> What the task requires:
Every line below must come back exactly as it stands, with the images omitted.

> Data segment:
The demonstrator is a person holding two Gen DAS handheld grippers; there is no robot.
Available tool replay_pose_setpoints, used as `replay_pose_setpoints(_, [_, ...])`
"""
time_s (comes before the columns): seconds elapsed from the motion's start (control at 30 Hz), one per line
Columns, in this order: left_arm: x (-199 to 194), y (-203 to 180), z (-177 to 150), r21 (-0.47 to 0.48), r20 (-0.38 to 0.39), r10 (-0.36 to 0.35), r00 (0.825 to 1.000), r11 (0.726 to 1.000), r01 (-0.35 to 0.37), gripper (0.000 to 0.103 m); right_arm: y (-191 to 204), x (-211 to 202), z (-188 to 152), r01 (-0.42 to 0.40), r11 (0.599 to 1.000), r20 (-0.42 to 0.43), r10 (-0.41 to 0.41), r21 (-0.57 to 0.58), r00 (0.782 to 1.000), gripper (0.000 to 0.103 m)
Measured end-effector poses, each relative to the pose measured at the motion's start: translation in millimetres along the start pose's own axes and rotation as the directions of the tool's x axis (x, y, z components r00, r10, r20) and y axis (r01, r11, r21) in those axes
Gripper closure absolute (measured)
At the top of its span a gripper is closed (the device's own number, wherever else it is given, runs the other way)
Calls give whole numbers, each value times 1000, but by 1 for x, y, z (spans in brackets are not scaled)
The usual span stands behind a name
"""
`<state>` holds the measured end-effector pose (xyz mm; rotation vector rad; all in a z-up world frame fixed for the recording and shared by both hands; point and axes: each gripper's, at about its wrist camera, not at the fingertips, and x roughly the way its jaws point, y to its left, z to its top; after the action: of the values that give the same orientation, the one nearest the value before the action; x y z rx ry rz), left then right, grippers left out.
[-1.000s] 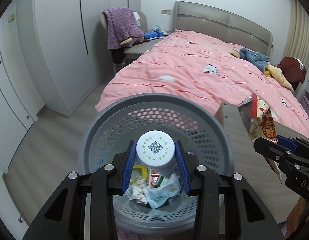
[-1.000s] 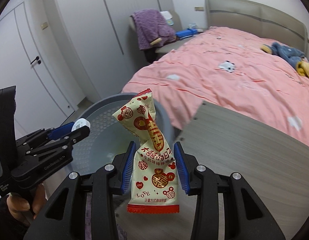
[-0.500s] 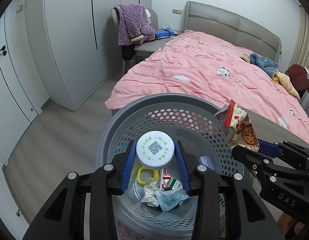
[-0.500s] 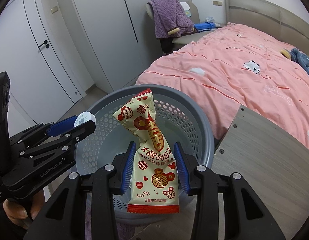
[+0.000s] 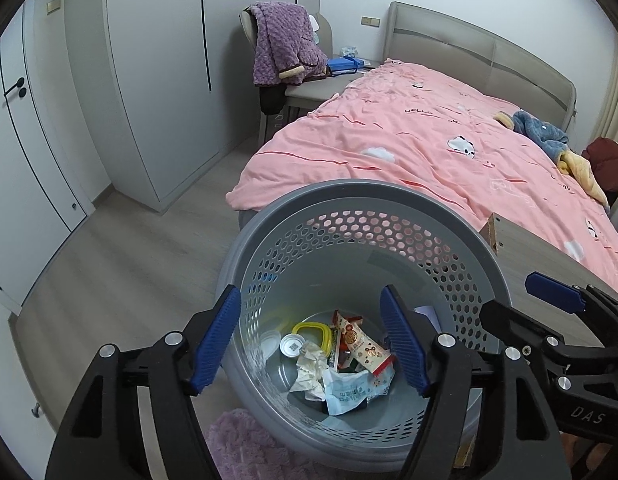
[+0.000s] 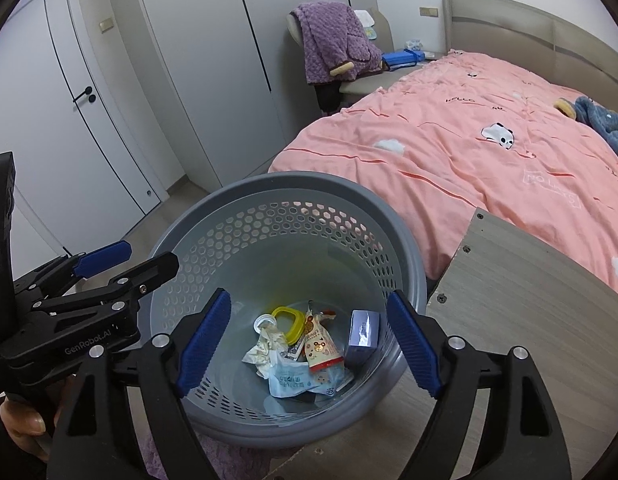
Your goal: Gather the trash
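A grey perforated basket stands right below both grippers. My left gripper hangs over its mouth, jaws opening, nothing between the blue pads. My right gripper is beside it over the same basket, jaws also opening and empty. At the basket's bottom lie a white round cap, a red-and-cream snack packet, a yellow ring, crumpled tissue, a pale blue wrapper and a small purple box.
A grey wooden tabletop touches the basket's right side. Behind it lies a bed with a pink quilt. White wardrobes line the left. A purple rug lies under the basket. A hand holds the left gripper.
Both grippers opened. The white cap left the left jaws and the snack packet left the right jaws; both now lie inside the basket. The views shifted further over the basket.
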<state>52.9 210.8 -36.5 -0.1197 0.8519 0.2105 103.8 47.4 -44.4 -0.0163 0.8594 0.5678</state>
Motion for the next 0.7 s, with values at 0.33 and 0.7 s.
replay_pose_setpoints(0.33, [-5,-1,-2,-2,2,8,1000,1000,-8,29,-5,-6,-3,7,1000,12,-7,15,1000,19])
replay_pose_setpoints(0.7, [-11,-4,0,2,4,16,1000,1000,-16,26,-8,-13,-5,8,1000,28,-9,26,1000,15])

> Written answer:
The demonstrator is a person holding two Gen DAS handheld grippers; there is no robot.
Available tool replay_pose_setpoints, used as `replay_pose_setpoints(_, [_, ...])`
"""
time_s (comes before the columns): seconds elapsed from the motion's start (control at 30 Hz), one per line
Columns, in this order: left_arm: x (-199 to 194), y (-203 to 180), z (-177 to 150), r21 (-0.47 to 0.48), r20 (-0.38 to 0.39), r10 (-0.36 to 0.35), r00 (0.825 to 1.000), r11 (0.726 to 1.000), r01 (-0.35 to 0.37), gripper (0.000 to 0.103 m); right_arm: y (-191 to 204), x (-211 to 202), z (-188 to 152), r01 (-0.42 to 0.40), r11 (0.599 to 1.000), r20 (-0.42 to 0.43), r10 (-0.41 to 0.41), r21 (-0.57 to 0.58), r00 (0.782 to 1.000), gripper (0.000 to 0.103 m)
Measured end-effector poses, each relative to the pose measured at the motion's start: translation in millimetres along the start pose's own axes and rotation as the directions of the tool's x axis (x, y, z components r00, r10, r20) and y axis (r01, r11, r21) in those axes
Gripper closure absolute (measured)
At the top of its span a gripper is closed (the device's own number, wherever else it is given, runs the other way)
Calls give whole numbers, each value times 1000, but by 1 for x, y, z (spans in brackets are not scaled)
The usual span stands behind a name
"""
`<state>` holds the measured end-effector pose (xyz mm; rotation vector rad; all in a z-up world frame fixed for the recording and shared by both hands; point and axes: each gripper's, at about its wrist camera, not at the fingertips, and x roughly the way its jaws point, y to its left, z to its top; after the action: of the values that give the same orientation, the one nearest the value before the action; x y z rx ry rz), left then right, grippers left out.
[-1.000s] 
[-1.000s] 
[-0.500s] 
[-0.500s] 
[+0.000s] 
[+0.000s] 
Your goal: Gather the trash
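A grey perforated basket stands right below both grippers. My left gripper hangs over its mouth, jaws opening, nothing between the blue pads. My right gripper is beside it over the same basket, jaws also opening and empty. At the basket's bottom lie a white round cap, a red-and-cream snack packet, a yellow ring, crumpled tissue, a pale blue wrapper and a small purple box.
A grey wooden tabletop touches the basket's right side. Behind it lies a bed with a pink quilt. White wardrobes line the left. A purple rug lies under the basket. A hand holds the left gripper.
Both grippers opened. The white cap left the left jaws and the snack packet left the right jaws; both now lie inside the basket. The views shifted further over the basket.
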<state>52.9 210.8 -36.5 -0.1197 0.8519 0.2105 103.8 47.4 -44.4 -0.0163 0.8594 0.5678</state>
Motion for the next 0.7 s, with values at 0.33 and 0.7 s.
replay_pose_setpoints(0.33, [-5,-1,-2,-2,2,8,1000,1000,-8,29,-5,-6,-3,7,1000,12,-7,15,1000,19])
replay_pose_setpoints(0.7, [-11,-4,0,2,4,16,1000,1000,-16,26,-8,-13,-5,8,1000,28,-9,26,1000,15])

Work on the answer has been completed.